> _What is required_: The entries below hold a line with "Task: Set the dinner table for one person" and a line with "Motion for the". Return those lines and all that lie between them, exactly and only.

◆ ◆ ◆ ◆

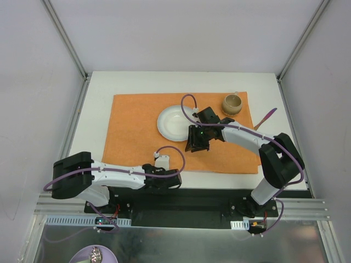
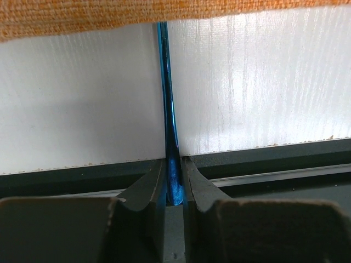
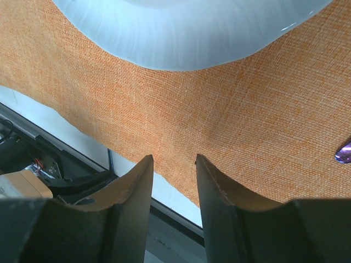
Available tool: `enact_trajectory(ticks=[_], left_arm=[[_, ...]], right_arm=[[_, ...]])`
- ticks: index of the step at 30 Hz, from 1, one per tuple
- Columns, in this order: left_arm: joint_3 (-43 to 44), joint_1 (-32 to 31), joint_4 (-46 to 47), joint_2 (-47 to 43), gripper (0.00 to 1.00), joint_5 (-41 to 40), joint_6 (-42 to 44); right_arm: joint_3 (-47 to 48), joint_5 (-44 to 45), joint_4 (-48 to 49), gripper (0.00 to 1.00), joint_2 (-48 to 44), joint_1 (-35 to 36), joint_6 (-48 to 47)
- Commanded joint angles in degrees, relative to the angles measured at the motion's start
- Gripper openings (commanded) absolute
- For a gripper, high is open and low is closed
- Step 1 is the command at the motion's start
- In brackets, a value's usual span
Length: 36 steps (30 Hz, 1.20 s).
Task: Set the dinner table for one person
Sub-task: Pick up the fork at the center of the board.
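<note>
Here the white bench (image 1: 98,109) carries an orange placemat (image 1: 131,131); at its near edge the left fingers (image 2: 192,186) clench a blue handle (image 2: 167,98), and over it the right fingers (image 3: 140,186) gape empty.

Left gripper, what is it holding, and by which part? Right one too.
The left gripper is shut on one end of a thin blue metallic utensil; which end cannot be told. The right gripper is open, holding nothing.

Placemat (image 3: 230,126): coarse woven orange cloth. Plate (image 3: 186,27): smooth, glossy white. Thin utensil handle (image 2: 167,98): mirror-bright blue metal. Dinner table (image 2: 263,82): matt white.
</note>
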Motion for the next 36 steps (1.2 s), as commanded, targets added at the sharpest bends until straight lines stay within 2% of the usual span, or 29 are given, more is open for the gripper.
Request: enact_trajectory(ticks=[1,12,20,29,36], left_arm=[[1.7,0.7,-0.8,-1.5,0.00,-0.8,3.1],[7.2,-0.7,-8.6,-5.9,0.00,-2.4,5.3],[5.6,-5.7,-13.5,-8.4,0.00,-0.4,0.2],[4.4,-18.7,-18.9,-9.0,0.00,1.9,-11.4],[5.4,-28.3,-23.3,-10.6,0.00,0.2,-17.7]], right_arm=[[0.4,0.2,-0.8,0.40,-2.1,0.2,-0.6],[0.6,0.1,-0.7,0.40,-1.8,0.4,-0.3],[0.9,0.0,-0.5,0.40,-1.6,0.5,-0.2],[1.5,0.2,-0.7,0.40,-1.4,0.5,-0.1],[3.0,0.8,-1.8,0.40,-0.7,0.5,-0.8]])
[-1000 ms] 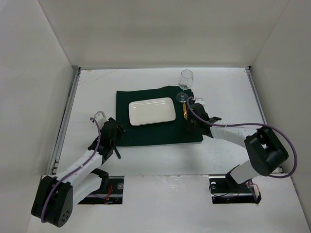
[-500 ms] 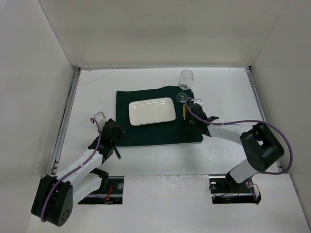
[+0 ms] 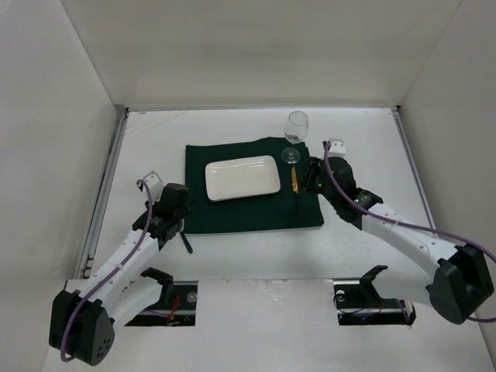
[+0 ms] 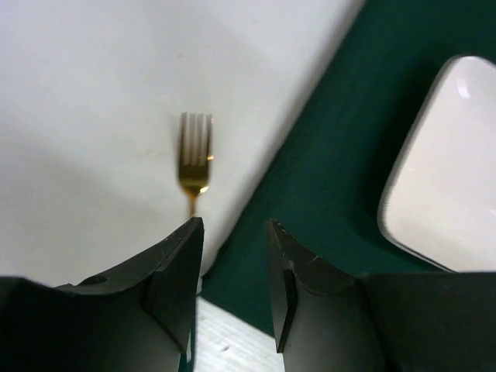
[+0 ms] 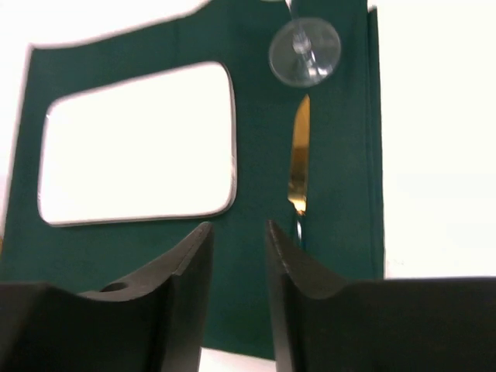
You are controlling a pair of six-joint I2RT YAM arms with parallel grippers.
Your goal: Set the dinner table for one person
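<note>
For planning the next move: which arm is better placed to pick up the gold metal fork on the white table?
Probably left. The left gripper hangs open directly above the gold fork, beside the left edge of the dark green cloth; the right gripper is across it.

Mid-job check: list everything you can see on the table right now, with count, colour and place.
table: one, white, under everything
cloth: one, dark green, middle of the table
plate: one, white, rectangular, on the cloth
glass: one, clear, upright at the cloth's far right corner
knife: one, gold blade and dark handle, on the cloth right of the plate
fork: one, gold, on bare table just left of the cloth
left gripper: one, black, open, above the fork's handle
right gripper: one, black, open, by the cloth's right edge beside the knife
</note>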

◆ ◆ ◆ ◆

> _Answer box_:
Task: Set the dinner table for one person
Sub-task: Pick up the fork at the center of the board.
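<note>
Here the white bench (image 1: 98,109) carries an orange placemat (image 1: 131,131); at its near edge the left fingers (image 2: 192,186) clench a blue handle (image 2: 167,98), and over it the right fingers (image 3: 140,186) gape empty.

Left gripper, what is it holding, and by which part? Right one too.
The left gripper is shut on one end of a thin blue metallic utensil; which end cannot be told. The right gripper is open, holding nothing.

Placemat (image 3: 230,126): coarse woven orange cloth. Plate (image 3: 186,27): smooth, glossy white. Thin utensil handle (image 2: 167,98): mirror-bright blue metal. Dinner table (image 2: 263,82): matt white.
</note>
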Motion for the next 36 steps (1.2 s), as commanded, targets added at the sharpest bends until straight lines stay within 2% of the usual span, or 29 are given, more is open for the gripper.

No more work remains on this exercise.